I fed the bees tonight. I filled up their sugar syrup feeders (upside down plastic peanut butter jars with small holes in the lid). The feeders sit on a couple of sticks over the hole in the inner cover (the sticks give the bees room to crawl up around).
They had emptied the jars I put there on Saturday - I figured they would. At around 7:00PM tonight I popped open the top, and took out the empty jar. There were about 30 bees on the jar and about that many looking at me from the hole, so I gave the empty jug a quick shake to shake off the bees, and quickly put back on the new jar. Then I closed up the top. I did it quick enough that I didn't need any smoke, and the girls didn't seem to mind too much (but I'm sure they would mind if I took too much time!). I exchanged jars in both hives - the bees didn't give me any trouble, but the mosquitoes did! Sheesh, fresh meat!

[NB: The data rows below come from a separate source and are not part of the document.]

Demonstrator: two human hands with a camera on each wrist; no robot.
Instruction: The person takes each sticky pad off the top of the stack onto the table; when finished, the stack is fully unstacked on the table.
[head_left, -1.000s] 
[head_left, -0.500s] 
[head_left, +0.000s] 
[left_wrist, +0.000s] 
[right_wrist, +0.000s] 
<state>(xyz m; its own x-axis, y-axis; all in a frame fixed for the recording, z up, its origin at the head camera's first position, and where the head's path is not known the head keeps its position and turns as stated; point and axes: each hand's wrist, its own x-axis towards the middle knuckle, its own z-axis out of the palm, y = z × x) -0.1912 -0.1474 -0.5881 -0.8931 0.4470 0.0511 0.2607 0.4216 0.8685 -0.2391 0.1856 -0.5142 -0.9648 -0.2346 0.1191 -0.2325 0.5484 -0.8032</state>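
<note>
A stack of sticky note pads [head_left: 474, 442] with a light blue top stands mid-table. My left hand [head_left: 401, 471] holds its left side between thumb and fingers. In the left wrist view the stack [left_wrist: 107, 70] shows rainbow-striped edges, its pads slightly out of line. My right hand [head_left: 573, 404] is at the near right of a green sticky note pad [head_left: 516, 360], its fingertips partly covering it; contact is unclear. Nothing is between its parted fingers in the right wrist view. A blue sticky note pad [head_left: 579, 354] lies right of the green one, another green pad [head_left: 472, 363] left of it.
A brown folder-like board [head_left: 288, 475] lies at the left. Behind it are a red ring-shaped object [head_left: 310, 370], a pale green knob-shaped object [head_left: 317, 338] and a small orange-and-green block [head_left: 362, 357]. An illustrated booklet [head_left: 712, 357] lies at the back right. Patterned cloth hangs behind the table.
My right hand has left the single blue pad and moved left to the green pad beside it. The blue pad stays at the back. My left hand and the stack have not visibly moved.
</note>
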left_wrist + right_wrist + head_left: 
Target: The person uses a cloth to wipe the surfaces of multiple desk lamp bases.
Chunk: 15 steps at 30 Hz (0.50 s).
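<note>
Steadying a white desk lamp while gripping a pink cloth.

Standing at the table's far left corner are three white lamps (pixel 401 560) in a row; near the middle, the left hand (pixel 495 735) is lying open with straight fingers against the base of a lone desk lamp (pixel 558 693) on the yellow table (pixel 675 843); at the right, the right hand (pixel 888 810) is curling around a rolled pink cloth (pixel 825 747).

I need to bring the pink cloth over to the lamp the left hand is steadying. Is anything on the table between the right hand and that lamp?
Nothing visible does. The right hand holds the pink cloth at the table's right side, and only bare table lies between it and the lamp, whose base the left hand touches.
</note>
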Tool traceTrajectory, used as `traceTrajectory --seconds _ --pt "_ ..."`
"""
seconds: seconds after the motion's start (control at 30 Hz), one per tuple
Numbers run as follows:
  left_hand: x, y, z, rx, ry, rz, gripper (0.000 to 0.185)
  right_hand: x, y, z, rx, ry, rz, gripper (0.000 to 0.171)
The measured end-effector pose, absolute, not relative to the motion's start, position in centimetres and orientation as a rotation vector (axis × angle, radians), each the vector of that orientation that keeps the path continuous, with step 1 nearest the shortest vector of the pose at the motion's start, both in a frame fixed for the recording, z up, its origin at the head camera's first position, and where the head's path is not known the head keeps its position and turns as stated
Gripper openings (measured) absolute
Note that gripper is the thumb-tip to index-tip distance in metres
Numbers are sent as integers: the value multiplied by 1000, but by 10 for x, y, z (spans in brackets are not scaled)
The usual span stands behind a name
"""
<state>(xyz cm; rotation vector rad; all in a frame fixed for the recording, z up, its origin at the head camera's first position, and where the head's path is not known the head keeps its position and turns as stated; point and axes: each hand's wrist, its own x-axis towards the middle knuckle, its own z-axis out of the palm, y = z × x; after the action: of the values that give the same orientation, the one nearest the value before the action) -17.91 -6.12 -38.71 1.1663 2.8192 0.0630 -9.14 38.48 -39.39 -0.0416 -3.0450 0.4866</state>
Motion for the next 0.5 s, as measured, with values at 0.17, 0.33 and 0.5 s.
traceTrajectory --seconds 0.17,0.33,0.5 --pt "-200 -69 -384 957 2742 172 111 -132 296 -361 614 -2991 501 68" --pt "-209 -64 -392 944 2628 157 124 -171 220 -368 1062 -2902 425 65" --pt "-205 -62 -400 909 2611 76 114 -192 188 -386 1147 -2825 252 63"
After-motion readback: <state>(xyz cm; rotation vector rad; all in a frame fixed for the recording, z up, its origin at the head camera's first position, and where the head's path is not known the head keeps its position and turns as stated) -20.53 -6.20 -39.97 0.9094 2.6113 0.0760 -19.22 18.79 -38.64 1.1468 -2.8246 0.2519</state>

I also drizzled some sugar syrup into the water bucket I made up for them. The syrup has a little bit of lemongrass oil in it - hopefully that'll attract the bees, and they will drink from my bucket.
And for something somewhat related, look at this picture of a bus with beehives in it (click for a larger version):
Each of those colored panels is a beehive (some are 3 hives tall). I wonder if he gets stopped by the police often, or are they afraid?
I love the truck photo. Here they use transport trucks with hives on pallets and netting over them. I've never seen one except in photos but last year one was going too fast in the rain on a highway on ramp and tipped over (in New Brunswick). They managed to get the workers back and load everything up and they ended up not losing any hives and few bees.